**About this exercise:** In the entries below, count the lines that include the word "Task" and reply with the number alone.

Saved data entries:
————————

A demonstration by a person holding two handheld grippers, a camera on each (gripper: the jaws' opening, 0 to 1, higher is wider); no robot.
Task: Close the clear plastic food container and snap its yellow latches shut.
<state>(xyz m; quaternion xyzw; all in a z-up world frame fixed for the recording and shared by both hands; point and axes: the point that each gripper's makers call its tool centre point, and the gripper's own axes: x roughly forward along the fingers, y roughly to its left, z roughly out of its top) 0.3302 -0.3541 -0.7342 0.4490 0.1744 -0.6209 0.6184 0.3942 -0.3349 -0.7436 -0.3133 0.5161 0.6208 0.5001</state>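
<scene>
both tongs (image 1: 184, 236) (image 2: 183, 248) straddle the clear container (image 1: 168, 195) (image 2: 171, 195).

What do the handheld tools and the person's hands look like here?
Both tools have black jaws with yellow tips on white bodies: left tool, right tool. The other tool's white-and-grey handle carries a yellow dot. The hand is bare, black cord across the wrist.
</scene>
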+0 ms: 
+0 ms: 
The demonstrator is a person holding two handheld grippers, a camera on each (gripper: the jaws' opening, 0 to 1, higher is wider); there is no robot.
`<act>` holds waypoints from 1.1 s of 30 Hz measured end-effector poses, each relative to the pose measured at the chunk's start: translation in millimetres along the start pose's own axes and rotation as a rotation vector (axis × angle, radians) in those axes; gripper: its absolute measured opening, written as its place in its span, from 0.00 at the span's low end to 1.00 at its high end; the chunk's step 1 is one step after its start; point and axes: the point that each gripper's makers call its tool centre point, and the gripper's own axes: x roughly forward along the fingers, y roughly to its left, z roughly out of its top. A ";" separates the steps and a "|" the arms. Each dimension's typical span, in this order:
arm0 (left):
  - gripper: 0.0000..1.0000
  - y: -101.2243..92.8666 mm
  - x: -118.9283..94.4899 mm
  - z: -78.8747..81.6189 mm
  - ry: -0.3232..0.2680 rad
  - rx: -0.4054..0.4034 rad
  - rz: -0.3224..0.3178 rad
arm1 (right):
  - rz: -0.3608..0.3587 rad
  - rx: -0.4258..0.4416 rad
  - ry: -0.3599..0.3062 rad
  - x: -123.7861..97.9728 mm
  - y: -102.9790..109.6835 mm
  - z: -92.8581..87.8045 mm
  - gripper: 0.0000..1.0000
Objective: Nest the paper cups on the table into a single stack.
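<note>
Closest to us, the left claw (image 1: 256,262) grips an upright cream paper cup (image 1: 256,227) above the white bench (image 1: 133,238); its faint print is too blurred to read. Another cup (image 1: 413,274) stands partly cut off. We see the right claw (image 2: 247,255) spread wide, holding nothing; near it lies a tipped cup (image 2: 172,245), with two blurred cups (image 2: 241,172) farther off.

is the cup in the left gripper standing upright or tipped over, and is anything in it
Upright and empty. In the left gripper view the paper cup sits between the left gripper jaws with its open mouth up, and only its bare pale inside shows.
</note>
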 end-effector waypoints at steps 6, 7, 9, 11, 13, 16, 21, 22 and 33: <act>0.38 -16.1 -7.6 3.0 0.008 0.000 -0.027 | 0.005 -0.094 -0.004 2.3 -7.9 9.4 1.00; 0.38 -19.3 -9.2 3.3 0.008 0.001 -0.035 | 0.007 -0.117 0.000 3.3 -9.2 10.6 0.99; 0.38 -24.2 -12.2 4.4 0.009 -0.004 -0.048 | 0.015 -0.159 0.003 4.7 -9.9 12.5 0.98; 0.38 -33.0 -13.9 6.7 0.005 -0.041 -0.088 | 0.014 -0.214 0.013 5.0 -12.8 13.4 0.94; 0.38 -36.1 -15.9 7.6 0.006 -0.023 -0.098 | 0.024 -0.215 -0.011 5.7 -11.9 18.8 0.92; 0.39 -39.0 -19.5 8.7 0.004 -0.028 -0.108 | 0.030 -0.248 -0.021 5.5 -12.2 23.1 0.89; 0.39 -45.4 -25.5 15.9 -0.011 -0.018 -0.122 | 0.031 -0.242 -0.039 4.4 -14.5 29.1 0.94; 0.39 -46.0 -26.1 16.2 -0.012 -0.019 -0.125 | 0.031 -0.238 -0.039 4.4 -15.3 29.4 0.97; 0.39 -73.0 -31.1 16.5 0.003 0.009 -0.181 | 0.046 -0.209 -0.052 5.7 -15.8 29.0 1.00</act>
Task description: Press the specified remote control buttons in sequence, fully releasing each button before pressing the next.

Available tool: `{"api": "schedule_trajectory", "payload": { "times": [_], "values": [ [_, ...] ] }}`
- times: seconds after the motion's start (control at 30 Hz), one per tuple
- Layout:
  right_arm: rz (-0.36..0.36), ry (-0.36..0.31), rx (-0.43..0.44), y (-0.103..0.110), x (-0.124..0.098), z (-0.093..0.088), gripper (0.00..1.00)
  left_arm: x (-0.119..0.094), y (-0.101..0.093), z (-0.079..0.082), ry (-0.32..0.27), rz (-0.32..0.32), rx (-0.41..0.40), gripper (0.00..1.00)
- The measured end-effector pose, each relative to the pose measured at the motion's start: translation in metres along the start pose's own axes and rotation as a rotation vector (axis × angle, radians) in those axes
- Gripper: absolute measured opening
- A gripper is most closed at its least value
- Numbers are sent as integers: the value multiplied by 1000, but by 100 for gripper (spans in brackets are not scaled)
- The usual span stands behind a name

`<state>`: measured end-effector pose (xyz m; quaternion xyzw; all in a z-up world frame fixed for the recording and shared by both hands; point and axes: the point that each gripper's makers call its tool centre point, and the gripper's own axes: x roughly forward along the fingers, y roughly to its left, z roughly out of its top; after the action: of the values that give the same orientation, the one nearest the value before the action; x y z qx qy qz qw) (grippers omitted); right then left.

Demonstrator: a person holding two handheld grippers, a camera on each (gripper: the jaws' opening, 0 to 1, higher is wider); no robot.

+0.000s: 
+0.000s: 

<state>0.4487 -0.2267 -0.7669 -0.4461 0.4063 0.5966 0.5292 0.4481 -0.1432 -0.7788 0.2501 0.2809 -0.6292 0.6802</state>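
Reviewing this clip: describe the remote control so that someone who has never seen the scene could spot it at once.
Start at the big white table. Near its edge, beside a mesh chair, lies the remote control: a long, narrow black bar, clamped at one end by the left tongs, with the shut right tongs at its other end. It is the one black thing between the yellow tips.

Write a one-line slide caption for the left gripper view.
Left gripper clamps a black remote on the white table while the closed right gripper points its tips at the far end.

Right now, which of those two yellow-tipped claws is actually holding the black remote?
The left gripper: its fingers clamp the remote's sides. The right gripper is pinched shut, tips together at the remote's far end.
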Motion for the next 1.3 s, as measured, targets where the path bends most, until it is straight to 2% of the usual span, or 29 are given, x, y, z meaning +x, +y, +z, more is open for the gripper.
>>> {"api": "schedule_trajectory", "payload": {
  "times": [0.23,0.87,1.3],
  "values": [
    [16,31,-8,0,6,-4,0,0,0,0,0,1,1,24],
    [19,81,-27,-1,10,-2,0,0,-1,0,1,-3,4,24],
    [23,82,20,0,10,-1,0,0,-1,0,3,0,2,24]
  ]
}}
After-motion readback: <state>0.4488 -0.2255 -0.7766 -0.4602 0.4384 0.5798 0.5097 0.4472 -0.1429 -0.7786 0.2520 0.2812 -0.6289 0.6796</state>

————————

**Exercise answer:** 2